Say how many lines in the material below include "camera". The answer is the number alone.

══════════

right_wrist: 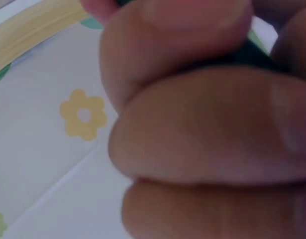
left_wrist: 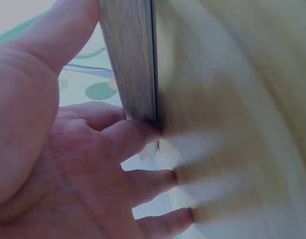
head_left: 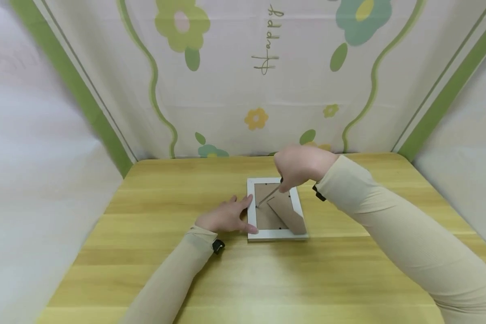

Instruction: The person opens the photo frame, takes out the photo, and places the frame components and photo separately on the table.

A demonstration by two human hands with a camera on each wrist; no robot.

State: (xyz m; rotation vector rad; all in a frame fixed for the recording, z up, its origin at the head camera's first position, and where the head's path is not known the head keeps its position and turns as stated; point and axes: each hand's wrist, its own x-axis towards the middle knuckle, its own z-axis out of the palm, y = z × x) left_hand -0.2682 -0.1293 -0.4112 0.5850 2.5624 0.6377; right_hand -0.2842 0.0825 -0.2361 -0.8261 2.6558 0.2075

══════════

● THE ANSWER:
2